■ EXERCISE GOAL ■
Pull every line containing "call" from the data.

Segment Open

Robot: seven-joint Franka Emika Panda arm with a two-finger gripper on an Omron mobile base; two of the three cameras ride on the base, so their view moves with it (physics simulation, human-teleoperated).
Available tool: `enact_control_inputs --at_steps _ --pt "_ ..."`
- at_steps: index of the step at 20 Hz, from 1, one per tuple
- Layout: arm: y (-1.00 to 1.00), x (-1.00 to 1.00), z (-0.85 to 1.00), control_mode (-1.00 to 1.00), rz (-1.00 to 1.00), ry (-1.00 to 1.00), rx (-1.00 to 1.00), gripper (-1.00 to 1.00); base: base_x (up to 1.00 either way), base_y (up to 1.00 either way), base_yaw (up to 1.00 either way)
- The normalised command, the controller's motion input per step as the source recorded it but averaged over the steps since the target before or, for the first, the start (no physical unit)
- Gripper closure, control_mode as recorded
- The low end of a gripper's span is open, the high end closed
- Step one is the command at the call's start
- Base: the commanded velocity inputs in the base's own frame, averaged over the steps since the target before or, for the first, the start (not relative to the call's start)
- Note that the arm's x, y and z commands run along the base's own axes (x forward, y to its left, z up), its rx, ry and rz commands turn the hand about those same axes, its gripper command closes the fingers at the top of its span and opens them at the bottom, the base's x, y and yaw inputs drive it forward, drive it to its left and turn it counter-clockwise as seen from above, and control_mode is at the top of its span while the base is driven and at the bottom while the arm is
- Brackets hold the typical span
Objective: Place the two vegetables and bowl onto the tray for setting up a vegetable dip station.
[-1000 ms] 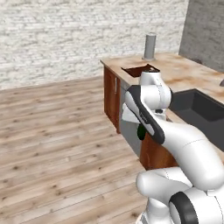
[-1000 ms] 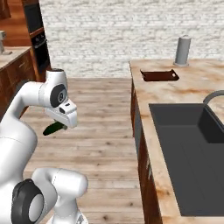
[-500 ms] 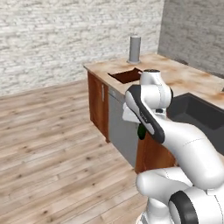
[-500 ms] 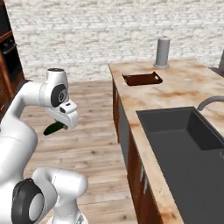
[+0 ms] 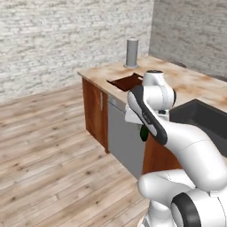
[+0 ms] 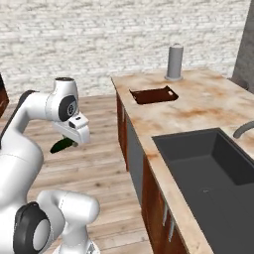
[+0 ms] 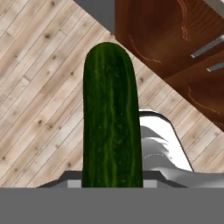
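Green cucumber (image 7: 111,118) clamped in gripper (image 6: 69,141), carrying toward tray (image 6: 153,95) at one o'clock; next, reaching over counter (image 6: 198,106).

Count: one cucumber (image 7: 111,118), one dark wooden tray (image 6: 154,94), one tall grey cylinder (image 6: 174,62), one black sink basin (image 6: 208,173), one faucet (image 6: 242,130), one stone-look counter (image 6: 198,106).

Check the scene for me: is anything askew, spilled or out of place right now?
Nothing stands out. The gripper holds the dark green vegetable low over the wooden floor, beside the cabinets. The tray lies flat on the counter near the grey cylinder, with nothing on it. No spills or damage visible.
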Motion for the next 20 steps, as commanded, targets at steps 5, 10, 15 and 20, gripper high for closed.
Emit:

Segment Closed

■ EXERCISE ANSWER ■
- Step one is the command at the call's start
- Base: the commanded velocity inputs in the base's own frame, averaged over the steps since the target before or, for the first, the start (not relative to the call's start)

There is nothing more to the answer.